Given the following plane equation. x + y + z = 1 and three points A(1, 0, 0), B

Question

Given the following plane equation. x + y + z = 1 and three points A(1, 0, 0), B(0.5, 0.3, 0.1), C(0.2, 0.5, 0.8), decide their locations relative to the given plane, i.e., in front of the plane? on the plane? or behind the plane? One point was originally located at (100, 100). Suppose we move it for 20 units along positive x-axis and then 30 units along positive y-axis. Then rotate the point counter- clockwise 30 degrees about the coordinate origin. Use the homogeneous coordinates to compute the new coordinates for this point after translation and rotation.

Explanation / Answer

Method: Substitute the points in the LHS of equation of the plane (x + y + z). If the value is equal to RHS, ie 1, then the point is on the plane, if value is less than RHS, then point is below the plane, and if value is greater than RHS, then point is above the plane.

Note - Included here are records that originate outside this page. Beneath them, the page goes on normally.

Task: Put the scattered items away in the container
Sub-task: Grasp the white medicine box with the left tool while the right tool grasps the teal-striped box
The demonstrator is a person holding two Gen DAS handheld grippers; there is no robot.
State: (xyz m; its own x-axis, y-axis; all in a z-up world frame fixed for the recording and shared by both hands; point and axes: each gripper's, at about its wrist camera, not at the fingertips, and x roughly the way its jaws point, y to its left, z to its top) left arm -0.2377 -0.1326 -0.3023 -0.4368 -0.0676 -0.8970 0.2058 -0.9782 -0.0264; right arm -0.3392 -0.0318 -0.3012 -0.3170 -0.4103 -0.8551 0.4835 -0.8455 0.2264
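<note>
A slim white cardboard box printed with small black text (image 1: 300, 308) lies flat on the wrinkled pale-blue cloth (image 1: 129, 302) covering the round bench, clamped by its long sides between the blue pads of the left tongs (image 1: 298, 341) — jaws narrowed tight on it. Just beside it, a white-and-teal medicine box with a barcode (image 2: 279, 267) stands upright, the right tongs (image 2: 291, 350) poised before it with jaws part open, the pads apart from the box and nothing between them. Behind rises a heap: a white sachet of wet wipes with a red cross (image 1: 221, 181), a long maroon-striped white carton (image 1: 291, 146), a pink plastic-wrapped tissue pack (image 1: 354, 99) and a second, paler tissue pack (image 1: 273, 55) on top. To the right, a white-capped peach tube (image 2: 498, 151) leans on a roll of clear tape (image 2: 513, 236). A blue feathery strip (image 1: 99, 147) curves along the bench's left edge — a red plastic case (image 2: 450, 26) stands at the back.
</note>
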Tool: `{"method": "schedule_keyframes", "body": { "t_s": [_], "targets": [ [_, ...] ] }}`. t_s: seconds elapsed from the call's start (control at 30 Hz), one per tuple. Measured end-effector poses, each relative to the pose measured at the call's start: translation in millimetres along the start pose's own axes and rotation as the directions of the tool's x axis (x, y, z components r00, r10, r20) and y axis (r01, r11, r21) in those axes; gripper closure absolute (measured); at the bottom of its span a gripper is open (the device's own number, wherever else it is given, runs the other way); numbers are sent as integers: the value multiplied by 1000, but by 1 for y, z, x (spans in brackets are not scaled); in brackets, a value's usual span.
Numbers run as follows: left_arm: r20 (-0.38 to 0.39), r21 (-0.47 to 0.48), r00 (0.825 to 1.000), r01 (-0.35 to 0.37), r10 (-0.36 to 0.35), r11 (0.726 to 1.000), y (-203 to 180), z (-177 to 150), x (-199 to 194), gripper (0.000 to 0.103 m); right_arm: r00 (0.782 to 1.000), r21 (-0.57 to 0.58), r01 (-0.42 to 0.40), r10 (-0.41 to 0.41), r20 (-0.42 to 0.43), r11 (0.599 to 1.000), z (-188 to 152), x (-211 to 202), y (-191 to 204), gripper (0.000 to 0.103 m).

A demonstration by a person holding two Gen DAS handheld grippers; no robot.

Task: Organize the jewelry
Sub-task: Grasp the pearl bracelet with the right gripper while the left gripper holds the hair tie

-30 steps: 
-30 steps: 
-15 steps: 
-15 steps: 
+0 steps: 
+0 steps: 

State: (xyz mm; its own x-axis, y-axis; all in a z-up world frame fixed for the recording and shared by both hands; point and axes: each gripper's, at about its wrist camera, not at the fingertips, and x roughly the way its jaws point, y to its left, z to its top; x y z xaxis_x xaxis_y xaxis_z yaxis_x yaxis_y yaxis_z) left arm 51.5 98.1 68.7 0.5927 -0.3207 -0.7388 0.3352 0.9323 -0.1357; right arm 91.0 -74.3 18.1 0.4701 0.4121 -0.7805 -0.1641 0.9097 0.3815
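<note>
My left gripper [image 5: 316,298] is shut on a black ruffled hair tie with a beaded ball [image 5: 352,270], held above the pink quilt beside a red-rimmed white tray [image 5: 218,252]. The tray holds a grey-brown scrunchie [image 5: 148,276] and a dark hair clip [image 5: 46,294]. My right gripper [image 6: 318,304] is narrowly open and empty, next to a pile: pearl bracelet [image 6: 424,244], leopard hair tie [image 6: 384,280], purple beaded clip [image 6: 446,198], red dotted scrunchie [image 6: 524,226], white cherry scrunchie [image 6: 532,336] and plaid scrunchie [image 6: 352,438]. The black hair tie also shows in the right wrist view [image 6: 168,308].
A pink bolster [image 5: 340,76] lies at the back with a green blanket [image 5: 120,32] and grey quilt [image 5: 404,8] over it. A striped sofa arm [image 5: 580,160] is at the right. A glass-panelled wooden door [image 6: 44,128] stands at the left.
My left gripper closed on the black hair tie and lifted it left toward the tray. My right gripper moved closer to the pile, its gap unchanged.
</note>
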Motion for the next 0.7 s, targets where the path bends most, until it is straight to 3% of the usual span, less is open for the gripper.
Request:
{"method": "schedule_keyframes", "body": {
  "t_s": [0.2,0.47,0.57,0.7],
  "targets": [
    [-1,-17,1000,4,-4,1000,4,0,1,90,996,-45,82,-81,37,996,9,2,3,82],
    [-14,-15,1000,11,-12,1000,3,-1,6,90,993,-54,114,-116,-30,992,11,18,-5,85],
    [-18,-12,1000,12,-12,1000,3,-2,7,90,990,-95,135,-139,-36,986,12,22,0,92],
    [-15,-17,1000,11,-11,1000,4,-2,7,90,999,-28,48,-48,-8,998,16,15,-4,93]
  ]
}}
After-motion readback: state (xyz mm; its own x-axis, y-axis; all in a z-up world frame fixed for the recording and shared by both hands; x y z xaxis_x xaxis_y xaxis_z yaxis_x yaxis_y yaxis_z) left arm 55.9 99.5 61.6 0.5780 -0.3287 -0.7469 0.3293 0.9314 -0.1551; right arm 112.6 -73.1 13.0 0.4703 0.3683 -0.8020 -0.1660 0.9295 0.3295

A(1,0,0). x = 1, y = 0, z = 0. LHS is x+y+z = 1+0+0 = 1. Which is equal to RHS. Hence point A is on the plane.

B(0.5,0.3,0.1). x= 0.5, y = 0.3, z = 0.1. LHS is x+y+z = 0.5 + 0.3 + 0.1 = 0.9 < 1. Hence point B is below the plane.

C(0.2,0.5,0.8). x = 0.2, y = 0.5, z = 0.8. LHS is x+y+z = 0.5+0.2+0.8 = 1.5 > 1. Hence point C is above the plane.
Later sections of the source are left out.